I am an assistant professor of political communication in the Department of Political Science and the Manship School of Mass Communication at Louisiana State University. Previously, I was an assistant professor at the University of Alabama and a visiting assistant professor at Davidson College. I received my PhD in 2014 from Indiana University.
Gender and Politics
Research Methods & Research Design
My research investigates how political communication shapes how voters evaluate political candidates. I am particularly interested in identifying how and when voters use gender stereotpes to evaluate female political candidates. My research looks at how candidate campaign strategies and the news media influences whether voters use gender stereotypes to make electoral choices about female candidates. I use multiple methods to trace how voters form choices about political candidates including experiments, content analyses, and observational research methods.
An implicit assumption underlying the gender stereotyping literature is that female candidates have an advantage in local elections. Two factors motivate this assumption. First, some local issues, such as the provision of social services, fit into the stereotypic strengths of female politicians. Second, as the level of office increases, so too does the perceived masculinity of the office. Research on local policymaking, however, indicates that the tasks associated with local political offices, such as economic competition with other cites, require masculine rather than feminine qualities. I integrate research on local policymaking with the gender stereotyping literature to clarify the role of gender stereotypes in local elections. Using two national survey experiments, I find that female candidates, especially Republican female candidates, benefit from emphasizing masculine stereotypes and not feminine stereotypes.
Candidates frequently engage in partisan trespassing strategies where a candidate will highlight issues and traits associated with stereotypes of the opposing political party. Successful trespassing messages should lead voters to associate candidates with qualities that fit into stereotypes about both Democrats and Republicans, increase electoral support for a candidate, and expand a candidate’s base of support. Few studies, however, investigate whether there are differences in the effects of trespassing strategies across candidate sex. Through three survey experiments, I show that trespassing strategies have both positive and negative effects for female candidates. Voters associate female candidates who trespass with more issues and traits associated with the opposing political party, but voters also associate female candidates with fewer partisan qualities. This trade-off is one that both female and male candidates experience. Male candidates, unlike female candidates, can successfully attract more electoral support from out-partisan voters with trespassing strategies. These findings have broad implications for the viability of female candidates in national and state elections where candidates must secure support across a broad coalition of partisan and out-partisan voters.

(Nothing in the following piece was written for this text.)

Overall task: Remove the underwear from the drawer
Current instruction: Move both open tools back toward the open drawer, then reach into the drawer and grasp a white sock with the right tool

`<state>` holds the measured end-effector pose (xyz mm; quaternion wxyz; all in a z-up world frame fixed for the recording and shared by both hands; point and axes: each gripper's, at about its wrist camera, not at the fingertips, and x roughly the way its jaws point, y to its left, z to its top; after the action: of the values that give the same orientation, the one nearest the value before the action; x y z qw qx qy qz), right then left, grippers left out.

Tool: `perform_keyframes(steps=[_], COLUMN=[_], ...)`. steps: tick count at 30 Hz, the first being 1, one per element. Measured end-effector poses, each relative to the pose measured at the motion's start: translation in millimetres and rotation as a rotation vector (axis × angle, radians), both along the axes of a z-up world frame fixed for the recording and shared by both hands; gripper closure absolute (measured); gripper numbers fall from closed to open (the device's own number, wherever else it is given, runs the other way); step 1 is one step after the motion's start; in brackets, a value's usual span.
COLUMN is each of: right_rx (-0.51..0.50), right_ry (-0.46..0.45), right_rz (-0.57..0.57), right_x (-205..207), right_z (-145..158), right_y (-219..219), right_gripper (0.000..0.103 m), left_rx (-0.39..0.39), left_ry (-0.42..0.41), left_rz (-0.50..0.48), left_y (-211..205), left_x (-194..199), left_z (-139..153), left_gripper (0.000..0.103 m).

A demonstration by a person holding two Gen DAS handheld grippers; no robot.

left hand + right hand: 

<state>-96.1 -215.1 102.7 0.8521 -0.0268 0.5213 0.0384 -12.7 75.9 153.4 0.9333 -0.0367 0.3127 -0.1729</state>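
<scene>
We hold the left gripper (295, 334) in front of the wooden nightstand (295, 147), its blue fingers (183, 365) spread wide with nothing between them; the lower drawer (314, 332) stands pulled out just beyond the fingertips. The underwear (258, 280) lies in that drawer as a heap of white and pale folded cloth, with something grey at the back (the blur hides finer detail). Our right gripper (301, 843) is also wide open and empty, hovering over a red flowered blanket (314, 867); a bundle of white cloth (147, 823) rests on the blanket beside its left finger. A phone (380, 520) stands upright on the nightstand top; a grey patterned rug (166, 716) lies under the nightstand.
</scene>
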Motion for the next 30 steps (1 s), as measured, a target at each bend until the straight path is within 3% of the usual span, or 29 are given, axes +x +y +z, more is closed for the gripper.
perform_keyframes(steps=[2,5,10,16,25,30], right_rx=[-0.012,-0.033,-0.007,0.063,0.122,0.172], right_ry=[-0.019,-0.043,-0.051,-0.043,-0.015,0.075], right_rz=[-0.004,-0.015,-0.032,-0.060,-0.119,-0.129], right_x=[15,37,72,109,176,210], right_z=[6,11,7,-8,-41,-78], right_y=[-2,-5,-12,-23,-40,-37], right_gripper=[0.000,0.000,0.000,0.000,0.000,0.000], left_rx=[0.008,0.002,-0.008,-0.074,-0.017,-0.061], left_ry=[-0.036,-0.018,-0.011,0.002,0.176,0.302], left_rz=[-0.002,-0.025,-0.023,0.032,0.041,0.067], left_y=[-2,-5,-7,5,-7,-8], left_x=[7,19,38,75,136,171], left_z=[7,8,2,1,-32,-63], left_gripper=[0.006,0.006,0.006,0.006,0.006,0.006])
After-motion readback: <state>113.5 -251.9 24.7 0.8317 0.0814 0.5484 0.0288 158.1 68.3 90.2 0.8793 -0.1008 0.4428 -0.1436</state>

Existing research debates the extent to which feminine and masculine stereotypes affect voters’ impressions of female candidates. Current approaches identify how descriptions of female candidates as having feminine or masculine qualities lead voters to rely on stereotypes. We argue that extant scholarship overlooks a critical source of stereotypic information about female candidates—the role of visual information. This manuscript explores the conditions under which voters use feminine and masculine visuals to evaluate female candidates. Drawing on theories of information processing and stereotype reliance, we develop a framework that explains when visual information will affect how voters evaluate female and male candidates. We argue that visual information that is incongruent with stereotypes about a candidate’s sex will affect candidate evaluations while visuals congruent with stereotypes about candidate sex will not. We test these dynamics with an original survey experiment. We find that gender incongruent masculine visuals negatively affect evaluations of a female candidate’s issue competencies and electoral viability.